Excertos do Capítulo 39 — O Neoplatonismo místico de Ibn Arabi de Múrcia (1165-1240)

Embora comece com o ser possível, o objeto total da metafísica é constituído por esses três elementos, já que “três e somente três são os objetos da ciência. Primeiro: o Ser Absoluto, que não pode ser concretizado e que é o próprio Ser de Deus, o Ser Necessário per se. Segundo: o não-ser absoluto, que, de acordo com sua essência, não é nada e também não pode ser concretizado de forma alguma, e que é o ser impossível, que se opõe ao Ser Absoluto, de tal forma que, se ambos fossem definidos com toda a precisão, seriam o mesmo. Ora, não pode haver dois opostos contraditórios sem que haja uma diferença entre eles que os distinga um do outro…. Essa diferença entre o Ser Absoluto e o nada é o Sublime intermediário, um aspecto do qual olha para o ser e o outro para o nada…. Esse, portanto, é o terceiro objeto, no qual a totalidade dos (seres) possíveis está contida”. Esses seres possíveis são numericamente infinitos, não possuindo o ser em si mesmos e, portanto, não exigem per se uma essência real existente em ato, mas, ao contrário, considerados em si mesmos, olham para o nada. Enquanto existem no Sublime intermediário, são simples e indefinidos e, para alcançar a existência individual em ato, precisam receber o ser do Ser necessário per se ou do Ser Absoluto, o que este último faz por meio do mandato existencial. É então que ele apresenta uma entidade individual e concreta, com seus modos de ser, suas substâncias peculiares e seus próprios acidentes específicos.
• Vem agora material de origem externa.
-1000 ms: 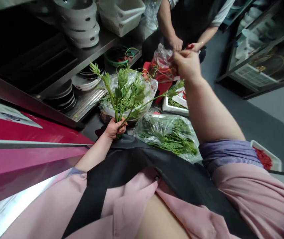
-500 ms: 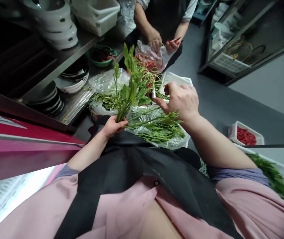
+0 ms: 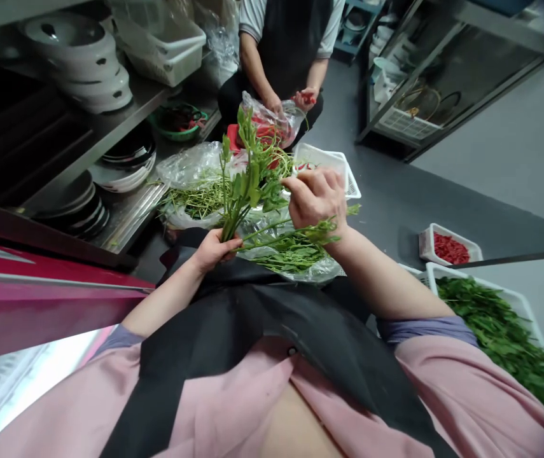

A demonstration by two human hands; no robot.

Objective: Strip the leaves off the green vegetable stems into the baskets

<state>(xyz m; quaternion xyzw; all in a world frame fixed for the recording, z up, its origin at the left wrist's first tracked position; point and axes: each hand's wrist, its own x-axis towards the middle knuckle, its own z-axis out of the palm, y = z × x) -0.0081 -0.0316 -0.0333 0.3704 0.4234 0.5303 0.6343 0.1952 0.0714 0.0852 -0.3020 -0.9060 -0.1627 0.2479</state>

A relativa novidade de Ibn Arabi, em relação ao pensamento neoplatônico como um todo, é representada, nesse caso, pelo Intermediário (barzaj), cujo conceito é muito delicado. Sem dúvida, ele não é uma entidade concreta e parece que Ibn Arabi o considera como uma “mera possibilidade de ser”, na medida em que afirma que ele não é nem existente nem inexistente e que seu modo de ser é uma função da perspectiva a partir da qual o consideramos. Se olharmos para ele a partir do ser, parecerá existente; se olharmos para ele a partir do nada, parecerá inexistente. “A causa do intermediário”, escreve Ibn Arabi, “isto é, o possível entre o ser e o nada, sendo suscetível dessa dupla relação positiva e negativa, não é outra coisa senão o fato de se opor, por sua própria essência, a essas duas realidades”. Mais claramente — diz Ibn Arabi com um exemplo que, no entanto, não é muito claro — o nada absoluto se apresenta como se fosse um espelho diante do Ser Absoluto. Este último vê sua própria forma no primeiro, e essa forma é a essência do possível; é por isso que o possível tem uma essência e uma realidade positivas em seu próprio estado de não-ser; é também por isso que o possível aparece na mesma forma que o Ser Absoluto; é por isso, finalmente, que o possível é definido pela ausência de limites e pode ser considerado infinito. Por sua vez, o Ser Absoluto é como um espelho para o nada absoluto. Ele se contempla nesse espelho da Verdade, e a forma vista nele é a própria essência do nada. Portanto, a entidade do possível é comparada por Ibn Arabi à da imagem refletida no espelho, que não é nem o nada que é o espelho sem ele (não-ser) nem a realidade autêntica da coisa refletida (ser). A entidade do meramente possível é apenas relativa e não inerente à essência da coisa possível, mas procede do ato existencial exclusivo do Ser Absoluto.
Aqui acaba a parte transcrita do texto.